8. Outline of Personal Information Manager and Responsible Officer

Sandoll designated the personal information manager and responsible officer as follows for handling of users’ inquiries and complaints, etc. related to personal information.


Personal Information Manager (CPO) Personal Information Protection Responsible Officer
Name Youn-hong Son Hyun-jin Yoon
Position Executive Director Team Head
E-mail cs@sandoll.co.kr
Phone Number 1688-4001 (10:00 ~ 17:00)

Where you need to report or consult in relation to other personal information infringements, please inquire to the following organizations.

– KISA Personal Information Infringement Report Center (www.118.or.kr / 118 without area code)

– Supreme Prosecutor’s Office High-Tech Crime Investigation Department (www.spo.go.kr / 02-3480-3571)

– National Policy Agency Cyber Terror Response Center (www.ctrc.go.kr / 182 without area code)


9. Methods of Notification of Personal Information Handling Policy

Where there is an addition, deletion and revision of the details of Personal Information Handling Policy, it shall be notified in advance through “Notifications” by at least 7 days prior to the amendment; provided, however, where there occurs a material change to the users’ rights such as changes of items of collected personal information and purpose of use, etc., it shall be notified by at least 30 days in advance; if required, the users’ consents may be re-acquired.


10. Matters relating to Installation/Operation and Refusal of Automatic Collection Device of Personal Information

1) The company through the internet service installs/operates cookies that store and frequently find customers’ information. Cookies are string information, which are sent by web servers to web browsers for storage and sent back to servers when there is an additional request from servers. When the members access the website, one can read the details of cookies in the members’ web browsers and find the additional information and thereby provide the service without additional inputs for access such as names, etc.

2) The information collected by the website through cookies are the same as ‘2. Items of Collected Personal Information and Methods of Collection’ and they are not used for the purposes other than ‘1. Purposes of Collection and Use of Personal Information.’

3) The members have a right of choice in relation to cookie installation.

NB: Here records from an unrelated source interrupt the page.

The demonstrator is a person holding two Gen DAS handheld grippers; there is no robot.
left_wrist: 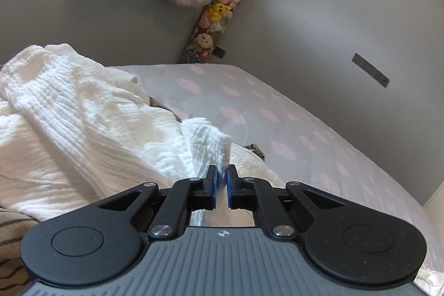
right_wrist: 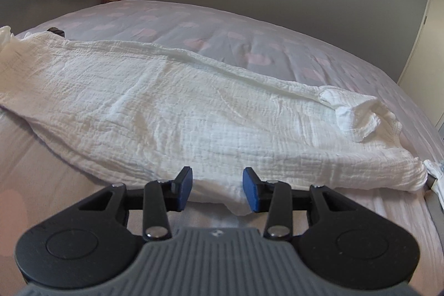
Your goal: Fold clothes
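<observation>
The white crinkled garment point(right_wrist: 194, 107) lay stretched across the bed point(right_wrist: 249, 27), not yet folded. The left gripper point(left_wrist: 222, 179) was clenched on an end of it, mid-frame; the right gripper point(right_wrist: 217, 189) stood spread over its near hem, gripping nothing. Folding seemed barely begun.

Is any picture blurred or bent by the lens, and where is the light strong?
Left wrist view: sharp, walls curve from fisheye, the white garment is overexposed at left. Right wrist view: the bed edge bows, the corners darken, the garment's weave stays clear.
</observation>
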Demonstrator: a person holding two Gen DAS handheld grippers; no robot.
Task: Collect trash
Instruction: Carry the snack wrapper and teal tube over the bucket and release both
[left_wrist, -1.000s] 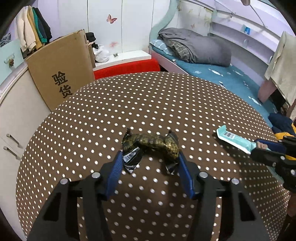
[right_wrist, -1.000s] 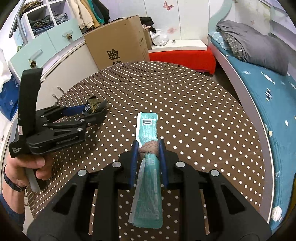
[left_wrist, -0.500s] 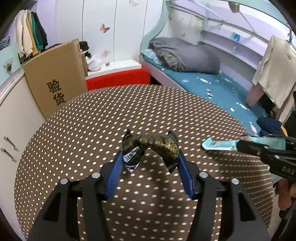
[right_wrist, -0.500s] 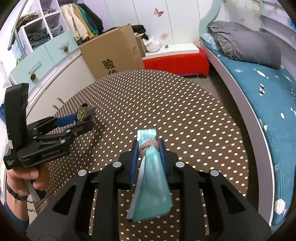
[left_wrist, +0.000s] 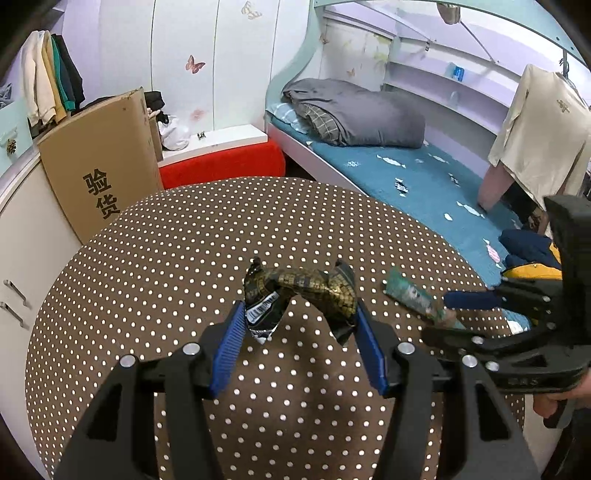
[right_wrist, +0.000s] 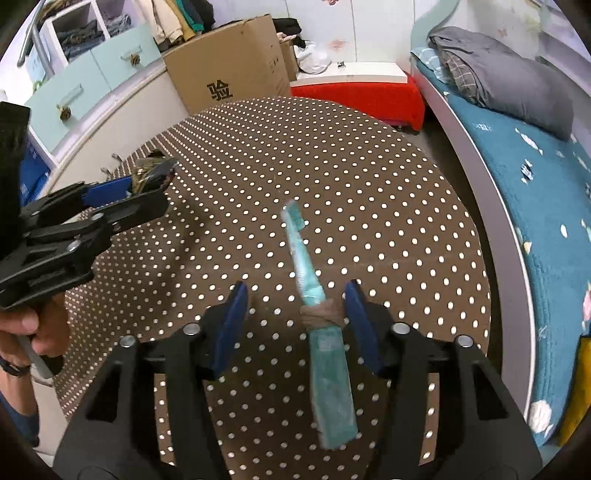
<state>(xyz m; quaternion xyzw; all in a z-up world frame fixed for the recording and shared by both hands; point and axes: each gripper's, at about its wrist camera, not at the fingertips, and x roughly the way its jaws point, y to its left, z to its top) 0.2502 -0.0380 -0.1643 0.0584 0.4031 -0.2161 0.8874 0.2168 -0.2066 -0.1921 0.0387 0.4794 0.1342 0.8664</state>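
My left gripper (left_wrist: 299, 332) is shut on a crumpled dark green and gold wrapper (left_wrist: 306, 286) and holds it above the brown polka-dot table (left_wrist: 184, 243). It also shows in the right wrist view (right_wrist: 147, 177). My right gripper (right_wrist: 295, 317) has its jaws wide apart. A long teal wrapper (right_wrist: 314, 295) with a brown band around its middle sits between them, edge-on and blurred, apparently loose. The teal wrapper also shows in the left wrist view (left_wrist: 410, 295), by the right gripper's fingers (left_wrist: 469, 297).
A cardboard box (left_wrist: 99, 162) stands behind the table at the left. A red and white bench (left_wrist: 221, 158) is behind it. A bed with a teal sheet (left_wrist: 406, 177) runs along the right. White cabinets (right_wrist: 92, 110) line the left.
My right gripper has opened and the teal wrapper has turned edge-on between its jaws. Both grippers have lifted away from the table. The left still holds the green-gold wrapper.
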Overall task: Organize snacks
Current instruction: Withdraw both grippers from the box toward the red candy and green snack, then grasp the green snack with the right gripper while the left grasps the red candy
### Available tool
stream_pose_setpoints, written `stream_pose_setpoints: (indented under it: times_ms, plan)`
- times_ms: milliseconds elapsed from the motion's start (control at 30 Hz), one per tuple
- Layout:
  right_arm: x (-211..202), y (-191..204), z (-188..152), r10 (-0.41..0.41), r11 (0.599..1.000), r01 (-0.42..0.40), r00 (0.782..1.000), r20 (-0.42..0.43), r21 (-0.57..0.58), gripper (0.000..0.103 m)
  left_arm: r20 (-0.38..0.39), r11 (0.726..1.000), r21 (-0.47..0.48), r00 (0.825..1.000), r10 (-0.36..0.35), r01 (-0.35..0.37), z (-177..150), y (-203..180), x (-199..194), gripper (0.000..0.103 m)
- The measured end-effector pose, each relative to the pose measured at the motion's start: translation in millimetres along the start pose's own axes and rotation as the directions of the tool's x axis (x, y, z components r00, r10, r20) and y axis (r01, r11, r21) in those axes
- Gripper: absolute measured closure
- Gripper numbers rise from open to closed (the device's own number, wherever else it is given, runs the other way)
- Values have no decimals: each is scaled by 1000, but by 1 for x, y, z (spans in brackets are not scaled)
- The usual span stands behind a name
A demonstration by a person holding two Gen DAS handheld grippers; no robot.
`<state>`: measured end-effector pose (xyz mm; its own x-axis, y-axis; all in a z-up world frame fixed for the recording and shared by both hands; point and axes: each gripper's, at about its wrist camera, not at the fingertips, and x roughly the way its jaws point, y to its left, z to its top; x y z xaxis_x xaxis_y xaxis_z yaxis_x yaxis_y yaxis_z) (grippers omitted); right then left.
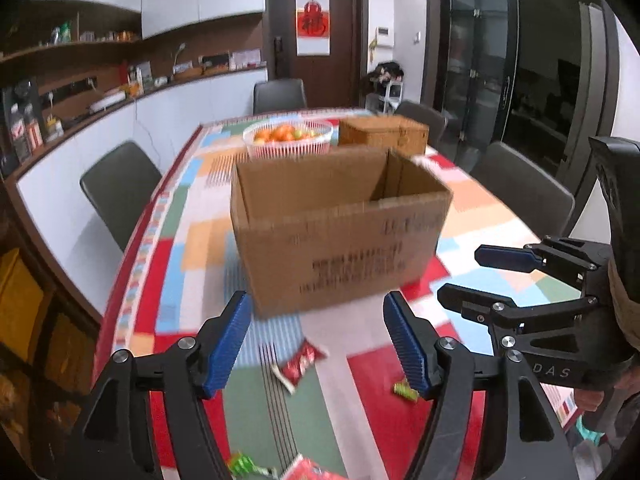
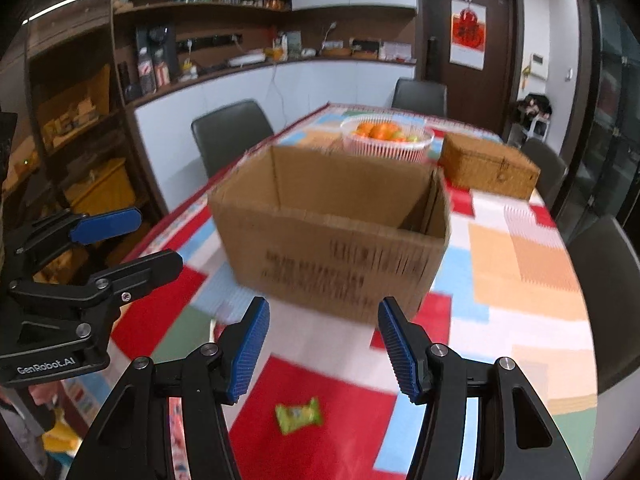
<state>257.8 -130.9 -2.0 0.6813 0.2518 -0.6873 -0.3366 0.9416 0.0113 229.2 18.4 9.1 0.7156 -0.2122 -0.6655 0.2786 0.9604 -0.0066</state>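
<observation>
Open carton [image 1: 340, 232], seemingly empty inside.

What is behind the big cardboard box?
Behind the cardboard box stand a white basket of oranges and a woven box. The cardboard box hides the basket's bottom and the table between them.

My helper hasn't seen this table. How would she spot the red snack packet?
Find the open cardboard box on the patchwork tablecloth. The red packet lies flat just in front of it. The wrappers nearby are green; this one is red with white ends.
</observation>
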Motion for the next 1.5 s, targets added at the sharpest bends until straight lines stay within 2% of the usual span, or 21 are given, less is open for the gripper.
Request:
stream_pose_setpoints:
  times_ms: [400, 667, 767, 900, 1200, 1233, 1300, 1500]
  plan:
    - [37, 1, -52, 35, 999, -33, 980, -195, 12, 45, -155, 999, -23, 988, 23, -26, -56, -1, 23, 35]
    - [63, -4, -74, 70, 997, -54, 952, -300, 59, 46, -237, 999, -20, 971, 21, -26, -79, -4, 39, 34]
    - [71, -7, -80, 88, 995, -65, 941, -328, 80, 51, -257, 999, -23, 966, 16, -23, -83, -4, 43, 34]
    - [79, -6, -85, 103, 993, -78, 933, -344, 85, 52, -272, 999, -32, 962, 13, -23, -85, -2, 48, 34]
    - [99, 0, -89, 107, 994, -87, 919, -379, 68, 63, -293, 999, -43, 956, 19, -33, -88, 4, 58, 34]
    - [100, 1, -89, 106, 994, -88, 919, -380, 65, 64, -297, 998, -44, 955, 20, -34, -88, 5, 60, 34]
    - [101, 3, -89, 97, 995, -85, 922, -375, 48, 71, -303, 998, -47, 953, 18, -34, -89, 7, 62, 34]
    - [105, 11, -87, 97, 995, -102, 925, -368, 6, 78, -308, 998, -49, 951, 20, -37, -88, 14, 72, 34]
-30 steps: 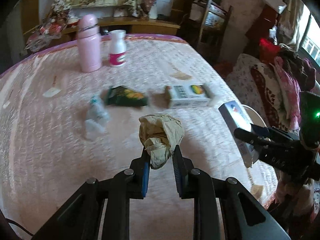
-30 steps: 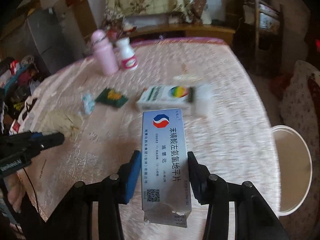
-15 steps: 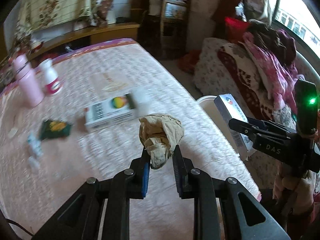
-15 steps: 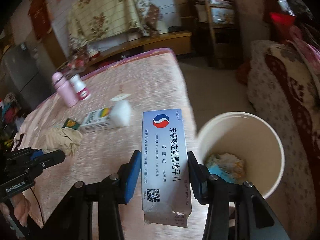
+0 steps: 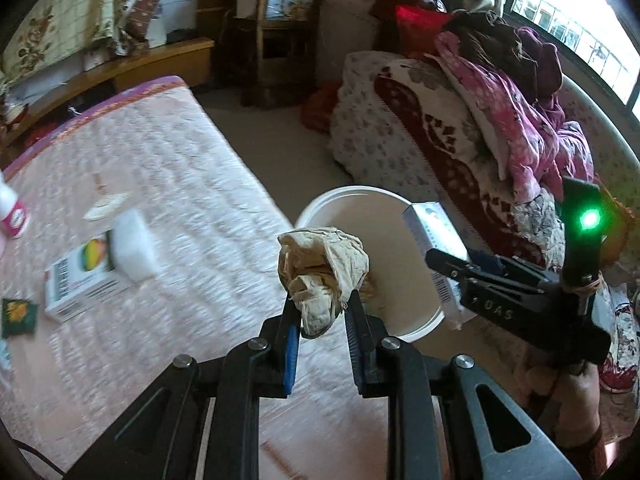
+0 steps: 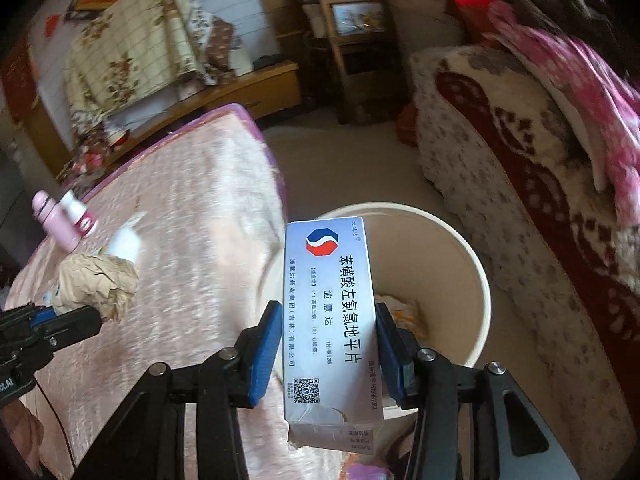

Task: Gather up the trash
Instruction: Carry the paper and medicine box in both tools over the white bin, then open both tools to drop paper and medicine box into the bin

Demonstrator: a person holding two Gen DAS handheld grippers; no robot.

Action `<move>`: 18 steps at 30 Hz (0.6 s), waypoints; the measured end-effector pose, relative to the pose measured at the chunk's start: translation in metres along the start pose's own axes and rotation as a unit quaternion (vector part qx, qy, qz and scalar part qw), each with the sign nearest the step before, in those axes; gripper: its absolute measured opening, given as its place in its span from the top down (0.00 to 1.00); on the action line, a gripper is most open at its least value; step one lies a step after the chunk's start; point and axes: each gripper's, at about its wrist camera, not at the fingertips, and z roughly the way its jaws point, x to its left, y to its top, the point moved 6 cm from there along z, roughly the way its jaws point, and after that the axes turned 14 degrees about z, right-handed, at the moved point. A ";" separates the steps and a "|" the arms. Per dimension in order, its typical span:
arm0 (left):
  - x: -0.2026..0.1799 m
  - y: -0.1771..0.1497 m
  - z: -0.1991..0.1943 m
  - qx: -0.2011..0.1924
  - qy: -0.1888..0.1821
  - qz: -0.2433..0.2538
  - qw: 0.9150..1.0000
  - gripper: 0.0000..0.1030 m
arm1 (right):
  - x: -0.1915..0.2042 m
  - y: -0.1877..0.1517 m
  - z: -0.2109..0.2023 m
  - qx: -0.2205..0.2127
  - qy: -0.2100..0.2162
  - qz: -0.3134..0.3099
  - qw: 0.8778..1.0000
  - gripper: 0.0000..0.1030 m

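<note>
My left gripper (image 5: 322, 312) is shut on a crumpled beige paper ball (image 5: 322, 270), held over the table edge beside the cream bin (image 5: 404, 280). The ball also shows in the right wrist view (image 6: 96, 284). My right gripper (image 6: 328, 332) is shut on a white medicine box (image 6: 330, 320) with a red and blue logo, held above the bin (image 6: 476, 280). The box also shows in the left wrist view (image 5: 434, 236) over the bin's right rim. The bin holds some crumpled trash (image 6: 404, 312).
On the pink quilted table (image 5: 160, 184) lie a barcode box with a white end (image 5: 96, 268), a green packet (image 5: 18, 316) and a paper scrap (image 5: 106, 202). A pink bottle (image 6: 56, 222) and a white bottle (image 6: 80, 214) stand further back. A sofa with clothes (image 5: 500, 112) is right of the bin.
Both grippers have swung right with their loads, from over the table to the bin. The bin now lies directly under the medicine box.
</note>
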 end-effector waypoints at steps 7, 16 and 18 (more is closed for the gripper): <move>-0.017 0.021 0.033 0.005 -0.034 -0.012 0.999 0.78 | -0.031 0.004 0.023 0.006 -0.017 0.033 0.999 0.53; -0.022 0.031 0.051 0.005 -0.054 -0.036 0.998 0.51 | -0.048 0.006 0.040 0.006 -0.025 0.063 0.998 0.41; -0.018 0.029 0.049 -0.001 -0.050 -0.041 0.998 0.36 | -0.050 0.006 0.042 0.006 -0.029 0.068 0.997 0.30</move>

The users may accept all cookies in “Tools > Internet Option > Privacy > Advanced” at the top end of web browser, require a notice to be sent at the time of installation of cookies, or refuse all cookies; provided, however, where the users refuse the installation of cookies, there can be inconveniences to the use of service or difficulties in the provision of service.


11. Link Websites

This website contains various banners and links. In many cases, it is connected to other website pages and this is based on a contractual relationship with the advertisers or a measure to disclose the source of provided contents. When moving to other website page by clicking on the link contained in this website, the personal information handling policy of the relevant other website is unrelated with this company; thus, please review the policy of the relevant other website in such case.


12. Protection of Personal Information of Non-Members

In the website, even without membership subscription, most of contents except personal information, which are not desired for disclosure, and major information can be perused.


13. Additional Rules

Effective Date: These standard terms and conditions shall be effective from November 23, 2015.

Effective Date: These standard terms and conditions shall be effective from December 13, 2018.